A extração de ADN das amostras foi realizada pelo método Chelex 100®, (BioRad), descrito em 1991 por Walsh e seus colaboradores (Walsh et al., 1991). O Chelex é uma resina quelante que apresenta uma elevada afinidade para iões metálicos polivalentes, o que permite a prevenção da degradação do ADN a elevadas temperaturas.
Começou-se por retirar 1 círculo, do cartão Whatman™ FTA™ (GE Healthcare) onde havia sido colhida a amostra, com um paper punch single hole e colocou-se em tubos eppendorf, previamente identificados. Aos tubos, adicionou-se 1mL de água Milli-Q e deixou-se a incubar à temperatura ambiente, durante cerca de 15 minutos. Agitaram-se os tubos no vortex, a uma baixa velocidade, durante 5 a 10 segundos, centrifugou-se a 14 000rpm durante 3 minutos a uma temperatura de 20ºC e retirou-se cerca de 960µL de sobrenadante de cada amostra.

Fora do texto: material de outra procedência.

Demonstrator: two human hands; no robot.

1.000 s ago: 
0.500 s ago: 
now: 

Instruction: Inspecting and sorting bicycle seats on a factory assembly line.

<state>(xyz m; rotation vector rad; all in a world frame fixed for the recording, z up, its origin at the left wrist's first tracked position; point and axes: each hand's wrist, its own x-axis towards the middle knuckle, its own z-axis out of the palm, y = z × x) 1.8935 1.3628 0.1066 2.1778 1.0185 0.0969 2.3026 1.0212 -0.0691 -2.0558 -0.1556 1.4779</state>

Ao pellet foi adicionado 180µL de Chelex a 5%, previamente preparado, seguido de um banho de aquecimento a 56ºC durante 15 minutos. Procedeu-se a uma nova agitação, a alta velocidade, durante 10 a 15 segundos, seguida de um banho em ebulição durante 8 minutos. Realizou-se nova agitação a alta velocidade durante alguns segundos e nova centrifugação a 14 000rpm durante 5 minutos.
45 2.4. Estudo dos marcadores InDel
Para o estudo dos marcadores InDel foi utilizado o kit comercial, Investigator®DIPplex (QIAGEN), o qual permite analisar 30 marcadores InDel autossómicos e o gene da Amelogenina para a identificação do género.
O kit em uso contém todos os reagentes necessários ao estudo dos 30 marcadores InDel, como se pode observar na Tabela 2.4.1. Dos constituintes deste kit destaca-se a mistura de primers que permite a análise simultânea de todos os marcadores pelo facto destes primers marcados com fluorocromos que emitem fluorescência em quatro comprimentos de onda diferentes: no azul, no verde, no amarelo e no vermelho.
Tabela 2.4.1 – Constituintes do kit Investigator®DIPplex (QIAGEN)
Investigator®DIPplex
Mistura de reação A Marcador interno 550 (BTO) Mistura de primers DIPplex Ladder alélico DIPplex ADN polimerase Multi Taq2 Água livre de nucleases
ADN controlo 9948
Os marcadores InDel encontram-se distribuídos por 19 cromossomas e estão separados por pelo menos 10Mpb de cada marcador comercial utilizado na rotina da genética forense, STR e SNP (ver Tabela 1.8.3, página 38) (QIAGEN, 2013).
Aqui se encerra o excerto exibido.